It's important to check your sheaves. You have either wire sheaves which only will work for wire or a line of similar diameter, or a wire sheave shaped like a vee which will acommodate the wire and a line of a larger diameter. Or a wire/rope sheave which is shaped like a U to accomodate the rope with a smaller u in the bottom to accomodate the wire. The third sheave is fine for conversion to all rope while the first and second type are not.
The diameter of the first is obviously too small and the proper size line will not fit. The second type, while large enough to accept a larger size line, will, under load, damage the line.
If you have small wire sheaves, you will probably have a thicker divider between the sheaves. You may be able to replace the divider and then use wider sheaves.
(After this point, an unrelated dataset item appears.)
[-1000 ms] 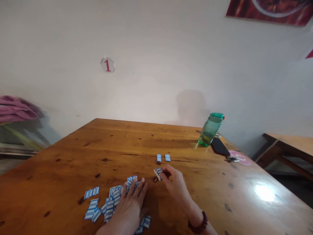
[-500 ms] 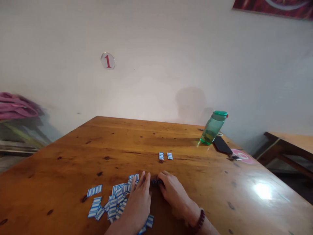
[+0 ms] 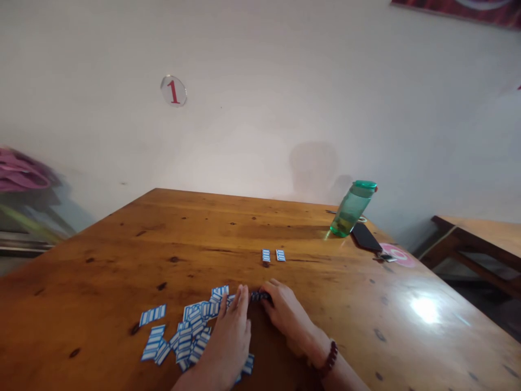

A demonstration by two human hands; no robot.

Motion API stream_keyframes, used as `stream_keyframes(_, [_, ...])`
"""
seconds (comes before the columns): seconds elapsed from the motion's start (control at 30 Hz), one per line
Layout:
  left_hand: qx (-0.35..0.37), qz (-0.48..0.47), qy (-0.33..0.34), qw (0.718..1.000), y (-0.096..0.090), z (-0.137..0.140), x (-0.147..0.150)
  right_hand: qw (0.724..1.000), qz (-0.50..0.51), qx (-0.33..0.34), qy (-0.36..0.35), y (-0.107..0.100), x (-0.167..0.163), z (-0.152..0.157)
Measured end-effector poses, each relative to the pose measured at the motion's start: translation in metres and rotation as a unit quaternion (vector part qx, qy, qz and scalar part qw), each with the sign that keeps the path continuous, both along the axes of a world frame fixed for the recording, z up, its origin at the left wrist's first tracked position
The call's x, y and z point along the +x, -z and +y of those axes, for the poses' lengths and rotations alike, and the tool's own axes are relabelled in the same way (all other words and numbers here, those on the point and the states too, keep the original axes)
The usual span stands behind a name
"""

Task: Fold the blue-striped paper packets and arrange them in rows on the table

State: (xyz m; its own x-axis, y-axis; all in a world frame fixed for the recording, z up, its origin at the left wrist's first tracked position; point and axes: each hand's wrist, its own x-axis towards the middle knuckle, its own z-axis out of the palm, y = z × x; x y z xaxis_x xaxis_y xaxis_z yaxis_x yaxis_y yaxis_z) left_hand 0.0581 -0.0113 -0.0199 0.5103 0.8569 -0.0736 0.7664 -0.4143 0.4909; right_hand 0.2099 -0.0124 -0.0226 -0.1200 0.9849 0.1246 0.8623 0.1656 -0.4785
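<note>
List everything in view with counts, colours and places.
Wooden table: one, brown, centre
Striped cards: many, blue-and-white, lower left; two farther cards, centre
Dark strip: one, blackish, lower centre
Water bottle: one, green, right tabletop
Phone: one, black, beside bottle
Keys, probably: uncounted, metallic, beside phone
Disc: one, pink, right tabletop
Ring: one, pale, behind bottle
Thin object: one, dark, behind bottle
Number sign: one, red, wall
Poster: one, red, upper right
Cloth: one, pink, far left
Second table: one, brown, far right
Bracelet: one, dark red, right wrist
Left hand: one, bare, over cards
Right hand: one, bare, at strip
</note>
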Motion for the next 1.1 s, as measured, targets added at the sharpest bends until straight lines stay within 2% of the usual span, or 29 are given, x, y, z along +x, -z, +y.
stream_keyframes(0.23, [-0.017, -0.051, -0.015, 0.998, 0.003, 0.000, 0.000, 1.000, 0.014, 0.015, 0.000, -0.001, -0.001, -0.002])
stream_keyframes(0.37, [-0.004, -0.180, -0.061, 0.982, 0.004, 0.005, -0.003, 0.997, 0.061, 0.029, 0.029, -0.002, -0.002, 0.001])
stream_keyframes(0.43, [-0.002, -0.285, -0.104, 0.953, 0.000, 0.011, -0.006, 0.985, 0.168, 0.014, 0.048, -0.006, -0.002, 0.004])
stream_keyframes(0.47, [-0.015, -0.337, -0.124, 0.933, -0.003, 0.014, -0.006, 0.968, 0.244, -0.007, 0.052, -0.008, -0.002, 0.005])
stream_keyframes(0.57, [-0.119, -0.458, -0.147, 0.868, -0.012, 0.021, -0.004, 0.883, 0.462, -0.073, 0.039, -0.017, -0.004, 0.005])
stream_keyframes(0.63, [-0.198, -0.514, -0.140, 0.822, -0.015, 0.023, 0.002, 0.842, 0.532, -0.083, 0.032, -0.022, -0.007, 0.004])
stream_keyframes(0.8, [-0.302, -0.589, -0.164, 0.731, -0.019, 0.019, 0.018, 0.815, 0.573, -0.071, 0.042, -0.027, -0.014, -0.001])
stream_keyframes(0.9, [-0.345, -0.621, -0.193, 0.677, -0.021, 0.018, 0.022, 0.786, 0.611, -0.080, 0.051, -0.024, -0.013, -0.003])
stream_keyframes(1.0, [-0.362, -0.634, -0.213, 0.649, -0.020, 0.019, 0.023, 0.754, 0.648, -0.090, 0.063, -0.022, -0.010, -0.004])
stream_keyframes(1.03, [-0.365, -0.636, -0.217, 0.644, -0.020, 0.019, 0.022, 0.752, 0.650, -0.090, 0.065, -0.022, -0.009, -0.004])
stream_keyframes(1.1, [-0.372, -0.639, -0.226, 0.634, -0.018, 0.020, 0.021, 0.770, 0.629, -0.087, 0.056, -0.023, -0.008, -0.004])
Good Luck.
03-21-2006 12:11 PM
less weight (no marked increase in windage as the halyards are right next to the stick)
Easier on the hands.
no "fishhooks" to catch on a sail
the quality of line has improoved so much in the past 10 years that all rope halyards are becomeing the "norm" rather than the exception.
Easier to replace.
Less expensive (unless you're going for the racing spectra cored halyards)
My friend replaced all his halyards (main,genny,spin) on his 1983 C&C 29 last year with 3/8 in. sta set x
03-21-2006 09:29 AM
Replacing wire halyards with rope
I have a C&C 29 with the orginal 1983 wire to rope jib halyards. They need to be replaced. I was thinking of switching to all rope halyards. What are the advantages and disadvantages of doing this?